Exercise details:
For this exercise, repeat the listing below from its first line through the line containing "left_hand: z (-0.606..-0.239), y", exactly as written.

Dataset extract:
+-------+

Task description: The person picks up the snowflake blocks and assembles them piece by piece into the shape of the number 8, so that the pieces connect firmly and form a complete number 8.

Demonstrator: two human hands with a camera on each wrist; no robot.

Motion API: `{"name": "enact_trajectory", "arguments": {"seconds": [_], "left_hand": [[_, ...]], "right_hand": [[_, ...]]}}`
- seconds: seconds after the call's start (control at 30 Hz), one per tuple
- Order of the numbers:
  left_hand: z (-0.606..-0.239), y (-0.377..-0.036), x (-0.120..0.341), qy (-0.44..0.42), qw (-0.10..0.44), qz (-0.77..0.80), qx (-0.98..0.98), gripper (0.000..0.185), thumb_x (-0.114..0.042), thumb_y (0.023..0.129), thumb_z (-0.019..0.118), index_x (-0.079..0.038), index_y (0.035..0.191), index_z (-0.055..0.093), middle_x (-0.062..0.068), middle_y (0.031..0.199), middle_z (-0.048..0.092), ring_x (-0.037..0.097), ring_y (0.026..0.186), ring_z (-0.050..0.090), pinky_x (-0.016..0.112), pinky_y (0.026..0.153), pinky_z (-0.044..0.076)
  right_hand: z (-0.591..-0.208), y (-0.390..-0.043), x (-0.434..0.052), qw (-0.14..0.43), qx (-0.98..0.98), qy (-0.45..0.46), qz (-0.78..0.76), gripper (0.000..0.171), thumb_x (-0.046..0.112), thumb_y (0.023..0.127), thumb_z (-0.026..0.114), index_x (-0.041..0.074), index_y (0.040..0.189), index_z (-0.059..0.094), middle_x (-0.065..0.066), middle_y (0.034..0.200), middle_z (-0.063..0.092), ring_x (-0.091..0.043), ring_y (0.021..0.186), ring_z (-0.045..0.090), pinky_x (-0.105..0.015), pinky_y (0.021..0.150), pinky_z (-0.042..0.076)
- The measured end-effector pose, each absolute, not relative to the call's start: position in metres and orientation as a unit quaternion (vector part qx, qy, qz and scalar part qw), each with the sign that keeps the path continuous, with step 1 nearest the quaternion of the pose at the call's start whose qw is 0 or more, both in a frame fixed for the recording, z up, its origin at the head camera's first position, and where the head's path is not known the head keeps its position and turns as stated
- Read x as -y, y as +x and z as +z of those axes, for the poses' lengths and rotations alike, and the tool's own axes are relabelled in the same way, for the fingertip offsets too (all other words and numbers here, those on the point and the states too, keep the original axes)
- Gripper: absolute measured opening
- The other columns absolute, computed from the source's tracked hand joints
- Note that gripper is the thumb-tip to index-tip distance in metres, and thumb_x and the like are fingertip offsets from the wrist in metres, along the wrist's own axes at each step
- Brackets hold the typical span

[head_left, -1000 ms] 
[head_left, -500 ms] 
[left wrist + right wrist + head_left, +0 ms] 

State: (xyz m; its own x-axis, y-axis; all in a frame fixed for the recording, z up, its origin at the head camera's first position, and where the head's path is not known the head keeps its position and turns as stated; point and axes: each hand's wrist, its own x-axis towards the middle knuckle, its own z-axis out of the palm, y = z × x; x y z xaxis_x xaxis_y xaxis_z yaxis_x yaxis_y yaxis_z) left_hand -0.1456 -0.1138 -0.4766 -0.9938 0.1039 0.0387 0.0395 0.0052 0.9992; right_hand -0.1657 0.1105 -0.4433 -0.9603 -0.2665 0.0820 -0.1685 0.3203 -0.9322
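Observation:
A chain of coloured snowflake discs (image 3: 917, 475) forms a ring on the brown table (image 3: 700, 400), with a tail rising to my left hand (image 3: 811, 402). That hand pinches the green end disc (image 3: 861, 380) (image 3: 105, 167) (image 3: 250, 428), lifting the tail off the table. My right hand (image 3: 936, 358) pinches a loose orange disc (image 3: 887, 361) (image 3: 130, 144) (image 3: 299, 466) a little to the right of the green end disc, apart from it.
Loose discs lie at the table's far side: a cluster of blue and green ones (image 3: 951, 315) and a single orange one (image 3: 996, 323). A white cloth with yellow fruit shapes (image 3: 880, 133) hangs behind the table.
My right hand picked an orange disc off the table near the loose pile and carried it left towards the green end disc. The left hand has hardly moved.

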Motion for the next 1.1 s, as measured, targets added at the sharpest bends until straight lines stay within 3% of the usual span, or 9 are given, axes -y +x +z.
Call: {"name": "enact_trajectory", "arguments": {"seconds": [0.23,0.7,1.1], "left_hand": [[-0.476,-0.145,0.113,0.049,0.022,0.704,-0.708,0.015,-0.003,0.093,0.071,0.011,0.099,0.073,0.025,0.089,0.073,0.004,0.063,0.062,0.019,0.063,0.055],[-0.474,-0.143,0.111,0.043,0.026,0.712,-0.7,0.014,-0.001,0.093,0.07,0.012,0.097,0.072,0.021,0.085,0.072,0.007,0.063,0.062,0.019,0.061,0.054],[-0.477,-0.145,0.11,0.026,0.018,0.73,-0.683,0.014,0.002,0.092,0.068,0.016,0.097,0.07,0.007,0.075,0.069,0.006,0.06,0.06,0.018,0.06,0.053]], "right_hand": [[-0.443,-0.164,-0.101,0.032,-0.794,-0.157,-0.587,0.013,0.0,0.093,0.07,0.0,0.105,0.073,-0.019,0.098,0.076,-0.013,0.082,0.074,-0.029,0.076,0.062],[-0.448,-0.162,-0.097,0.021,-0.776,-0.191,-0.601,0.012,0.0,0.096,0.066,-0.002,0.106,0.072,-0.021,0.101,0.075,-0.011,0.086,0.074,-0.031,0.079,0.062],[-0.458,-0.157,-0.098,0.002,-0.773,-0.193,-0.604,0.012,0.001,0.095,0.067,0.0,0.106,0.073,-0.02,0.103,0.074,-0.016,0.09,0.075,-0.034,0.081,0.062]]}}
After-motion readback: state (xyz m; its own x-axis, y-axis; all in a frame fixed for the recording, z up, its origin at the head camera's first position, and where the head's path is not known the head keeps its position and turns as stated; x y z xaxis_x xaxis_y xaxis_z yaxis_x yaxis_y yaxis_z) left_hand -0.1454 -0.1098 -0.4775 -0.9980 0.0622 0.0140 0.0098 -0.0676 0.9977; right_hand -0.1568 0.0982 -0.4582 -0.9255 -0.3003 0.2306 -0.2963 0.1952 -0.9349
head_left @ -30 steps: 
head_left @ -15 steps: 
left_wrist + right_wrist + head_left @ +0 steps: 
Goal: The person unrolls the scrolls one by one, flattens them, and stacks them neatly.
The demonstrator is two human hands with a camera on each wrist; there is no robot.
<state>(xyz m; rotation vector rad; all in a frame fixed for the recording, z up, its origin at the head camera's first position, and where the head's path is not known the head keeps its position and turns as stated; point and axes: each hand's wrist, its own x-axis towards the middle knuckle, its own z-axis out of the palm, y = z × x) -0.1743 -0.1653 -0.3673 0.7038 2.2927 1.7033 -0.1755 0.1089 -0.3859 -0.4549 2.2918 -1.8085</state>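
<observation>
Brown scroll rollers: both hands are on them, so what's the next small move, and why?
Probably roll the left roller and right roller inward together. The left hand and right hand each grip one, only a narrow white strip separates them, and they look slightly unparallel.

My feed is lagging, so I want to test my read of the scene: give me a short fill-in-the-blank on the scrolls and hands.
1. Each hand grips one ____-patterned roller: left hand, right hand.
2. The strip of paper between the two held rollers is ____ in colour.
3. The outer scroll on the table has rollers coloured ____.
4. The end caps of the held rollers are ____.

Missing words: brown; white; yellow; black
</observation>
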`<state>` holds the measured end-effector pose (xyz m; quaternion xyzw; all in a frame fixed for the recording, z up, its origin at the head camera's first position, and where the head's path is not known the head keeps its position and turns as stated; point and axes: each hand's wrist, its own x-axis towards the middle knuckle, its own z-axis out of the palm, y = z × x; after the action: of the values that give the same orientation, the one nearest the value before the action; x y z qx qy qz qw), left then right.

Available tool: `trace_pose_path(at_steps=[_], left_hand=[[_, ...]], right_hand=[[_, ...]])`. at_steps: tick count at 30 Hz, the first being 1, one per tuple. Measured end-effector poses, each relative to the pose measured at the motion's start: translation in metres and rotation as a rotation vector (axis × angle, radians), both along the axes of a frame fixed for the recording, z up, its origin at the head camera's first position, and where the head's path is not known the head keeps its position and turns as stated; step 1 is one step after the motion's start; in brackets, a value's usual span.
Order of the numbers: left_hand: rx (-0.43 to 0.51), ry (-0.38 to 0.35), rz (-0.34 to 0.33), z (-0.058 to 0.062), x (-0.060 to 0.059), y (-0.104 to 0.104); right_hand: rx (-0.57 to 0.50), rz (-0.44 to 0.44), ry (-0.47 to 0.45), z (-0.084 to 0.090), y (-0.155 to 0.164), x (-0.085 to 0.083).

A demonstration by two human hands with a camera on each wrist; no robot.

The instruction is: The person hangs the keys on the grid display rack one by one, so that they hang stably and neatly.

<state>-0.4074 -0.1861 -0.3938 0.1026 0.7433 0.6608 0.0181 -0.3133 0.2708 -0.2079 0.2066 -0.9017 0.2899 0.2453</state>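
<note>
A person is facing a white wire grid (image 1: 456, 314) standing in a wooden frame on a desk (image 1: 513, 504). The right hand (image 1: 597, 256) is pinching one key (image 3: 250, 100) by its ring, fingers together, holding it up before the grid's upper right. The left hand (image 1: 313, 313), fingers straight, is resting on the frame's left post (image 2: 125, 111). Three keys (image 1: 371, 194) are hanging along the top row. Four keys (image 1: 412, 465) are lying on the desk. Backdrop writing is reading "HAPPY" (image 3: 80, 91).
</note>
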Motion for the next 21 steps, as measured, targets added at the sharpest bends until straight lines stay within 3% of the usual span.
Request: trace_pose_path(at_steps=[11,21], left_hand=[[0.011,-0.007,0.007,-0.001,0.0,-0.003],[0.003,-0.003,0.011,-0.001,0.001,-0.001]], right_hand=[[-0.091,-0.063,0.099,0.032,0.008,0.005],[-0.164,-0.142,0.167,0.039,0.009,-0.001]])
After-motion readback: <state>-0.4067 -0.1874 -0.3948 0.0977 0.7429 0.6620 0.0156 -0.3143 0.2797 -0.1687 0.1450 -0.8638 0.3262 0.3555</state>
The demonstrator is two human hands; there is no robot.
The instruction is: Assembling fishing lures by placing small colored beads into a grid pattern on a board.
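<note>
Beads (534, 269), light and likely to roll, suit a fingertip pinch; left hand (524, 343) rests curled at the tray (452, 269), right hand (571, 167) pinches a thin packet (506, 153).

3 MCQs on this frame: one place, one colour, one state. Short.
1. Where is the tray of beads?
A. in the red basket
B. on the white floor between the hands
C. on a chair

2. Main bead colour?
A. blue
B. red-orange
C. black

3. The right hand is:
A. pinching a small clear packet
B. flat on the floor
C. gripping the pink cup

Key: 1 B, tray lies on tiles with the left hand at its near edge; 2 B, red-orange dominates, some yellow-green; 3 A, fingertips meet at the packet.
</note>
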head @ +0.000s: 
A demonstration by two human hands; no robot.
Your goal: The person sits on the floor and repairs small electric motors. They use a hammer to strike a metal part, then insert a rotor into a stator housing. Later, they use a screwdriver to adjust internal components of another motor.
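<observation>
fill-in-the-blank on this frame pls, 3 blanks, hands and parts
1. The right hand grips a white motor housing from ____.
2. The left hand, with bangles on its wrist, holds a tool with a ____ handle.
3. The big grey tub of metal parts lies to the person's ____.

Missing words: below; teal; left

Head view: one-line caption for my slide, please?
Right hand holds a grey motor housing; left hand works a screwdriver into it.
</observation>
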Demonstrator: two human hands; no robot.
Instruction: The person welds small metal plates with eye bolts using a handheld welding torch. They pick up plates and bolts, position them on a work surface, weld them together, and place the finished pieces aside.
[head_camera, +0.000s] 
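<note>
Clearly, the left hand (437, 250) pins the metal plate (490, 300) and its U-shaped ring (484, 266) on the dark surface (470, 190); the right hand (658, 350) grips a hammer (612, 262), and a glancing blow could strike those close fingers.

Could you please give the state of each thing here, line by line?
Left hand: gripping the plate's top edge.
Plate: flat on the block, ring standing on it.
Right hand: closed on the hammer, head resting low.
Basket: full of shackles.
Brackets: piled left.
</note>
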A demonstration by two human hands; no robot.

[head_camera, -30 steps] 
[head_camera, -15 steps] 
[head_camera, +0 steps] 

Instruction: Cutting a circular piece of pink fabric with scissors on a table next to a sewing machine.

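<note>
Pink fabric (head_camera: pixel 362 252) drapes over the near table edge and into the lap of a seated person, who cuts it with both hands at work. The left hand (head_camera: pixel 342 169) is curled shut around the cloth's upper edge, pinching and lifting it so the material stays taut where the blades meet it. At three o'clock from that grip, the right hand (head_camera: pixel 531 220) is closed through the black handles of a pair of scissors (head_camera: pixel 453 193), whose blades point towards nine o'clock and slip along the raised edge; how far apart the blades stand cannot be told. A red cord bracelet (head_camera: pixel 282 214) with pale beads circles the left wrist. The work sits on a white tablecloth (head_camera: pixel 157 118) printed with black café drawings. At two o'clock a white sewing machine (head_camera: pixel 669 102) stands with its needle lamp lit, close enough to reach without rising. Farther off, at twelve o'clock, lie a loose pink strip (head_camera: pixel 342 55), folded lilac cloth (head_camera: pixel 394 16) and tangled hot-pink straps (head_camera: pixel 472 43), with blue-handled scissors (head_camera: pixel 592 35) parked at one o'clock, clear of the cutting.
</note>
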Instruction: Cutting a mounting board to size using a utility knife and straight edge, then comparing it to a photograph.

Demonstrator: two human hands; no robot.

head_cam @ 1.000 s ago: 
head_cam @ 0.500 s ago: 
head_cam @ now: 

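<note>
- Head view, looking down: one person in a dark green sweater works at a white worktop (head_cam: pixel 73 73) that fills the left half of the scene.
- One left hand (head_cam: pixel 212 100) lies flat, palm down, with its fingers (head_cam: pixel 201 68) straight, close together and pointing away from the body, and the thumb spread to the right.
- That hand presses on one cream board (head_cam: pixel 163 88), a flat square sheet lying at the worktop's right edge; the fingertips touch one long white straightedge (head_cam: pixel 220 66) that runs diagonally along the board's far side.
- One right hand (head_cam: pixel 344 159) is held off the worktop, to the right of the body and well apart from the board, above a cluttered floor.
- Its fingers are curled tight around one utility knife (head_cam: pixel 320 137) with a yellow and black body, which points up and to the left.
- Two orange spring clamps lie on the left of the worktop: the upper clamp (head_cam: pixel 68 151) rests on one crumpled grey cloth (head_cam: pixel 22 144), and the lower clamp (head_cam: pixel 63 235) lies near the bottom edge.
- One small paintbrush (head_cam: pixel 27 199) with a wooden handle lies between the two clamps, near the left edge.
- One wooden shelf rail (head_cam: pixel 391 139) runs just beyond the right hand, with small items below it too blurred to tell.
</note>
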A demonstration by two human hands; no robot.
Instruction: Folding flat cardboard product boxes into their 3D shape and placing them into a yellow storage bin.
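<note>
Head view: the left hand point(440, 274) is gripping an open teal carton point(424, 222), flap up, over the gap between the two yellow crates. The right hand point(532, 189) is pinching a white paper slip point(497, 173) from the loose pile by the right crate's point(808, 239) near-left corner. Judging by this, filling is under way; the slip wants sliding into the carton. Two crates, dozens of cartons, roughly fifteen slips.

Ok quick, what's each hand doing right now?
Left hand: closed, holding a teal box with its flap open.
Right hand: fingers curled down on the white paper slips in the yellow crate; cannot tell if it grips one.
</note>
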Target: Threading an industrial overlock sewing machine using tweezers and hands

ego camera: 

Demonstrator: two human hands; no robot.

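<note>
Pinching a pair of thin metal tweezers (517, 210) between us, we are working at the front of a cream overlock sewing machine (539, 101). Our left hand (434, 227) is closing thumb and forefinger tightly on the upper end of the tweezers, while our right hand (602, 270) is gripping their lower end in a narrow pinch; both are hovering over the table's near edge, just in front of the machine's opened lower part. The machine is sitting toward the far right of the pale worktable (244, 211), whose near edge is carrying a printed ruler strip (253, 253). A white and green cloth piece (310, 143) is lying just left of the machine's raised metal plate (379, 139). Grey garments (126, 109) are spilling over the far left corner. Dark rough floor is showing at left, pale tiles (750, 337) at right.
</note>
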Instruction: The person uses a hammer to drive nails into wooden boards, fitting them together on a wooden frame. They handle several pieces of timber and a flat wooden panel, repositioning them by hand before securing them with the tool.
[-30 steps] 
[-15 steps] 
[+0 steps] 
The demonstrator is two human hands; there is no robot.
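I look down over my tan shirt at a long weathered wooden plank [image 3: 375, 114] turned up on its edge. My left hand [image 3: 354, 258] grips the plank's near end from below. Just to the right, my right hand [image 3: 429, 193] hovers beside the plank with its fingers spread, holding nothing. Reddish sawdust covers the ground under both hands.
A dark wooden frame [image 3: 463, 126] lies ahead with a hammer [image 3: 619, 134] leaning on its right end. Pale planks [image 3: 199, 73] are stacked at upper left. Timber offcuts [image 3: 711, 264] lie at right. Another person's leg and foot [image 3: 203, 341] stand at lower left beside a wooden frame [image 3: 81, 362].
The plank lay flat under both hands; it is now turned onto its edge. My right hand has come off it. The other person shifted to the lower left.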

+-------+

Answer box:
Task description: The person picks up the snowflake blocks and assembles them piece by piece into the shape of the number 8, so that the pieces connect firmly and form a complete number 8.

Demonstrator: two human hands with a camera on each wrist; no robot.

Motion API: `{"name": "enact_trajectory", "arguments": {"seconds": [_], "left_hand": [[_, ...]], "right_hand": [[_, ...]]}}`
- seconds: seconds after the call's start (control at 30 Hz), one per tuple
- Order of the numbers:
  left_hand: z (-0.606..-0.239), y (-0.377..-0.036), x (-0.120..0.341), qy (-0.44..0.42), qw (-0.10..0.44), qz (-0.77..0.80), qx (-0.98..0.98), gripper (0.000..0.185), thumb_x (-0.114..0.042), thumb_y (0.023..0.129), thumb_z (-0.019..0.118), index_x (-0.079..0.038), index_y (0.035..0.191), index_z (-0.055..0.093), middle_x (-0.062..0.068), middle_y (0.031..0.199), middle_z (-0.048..0.092), ring_x (-0.037..0.097), ring_y (0.026..0.186), ring_z (-0.050..0.090), pinky_x (-0.016..0.112), pinky_y (0.026..0.153), pinky_z (-0.044..0.076)

There is no more to this exercise.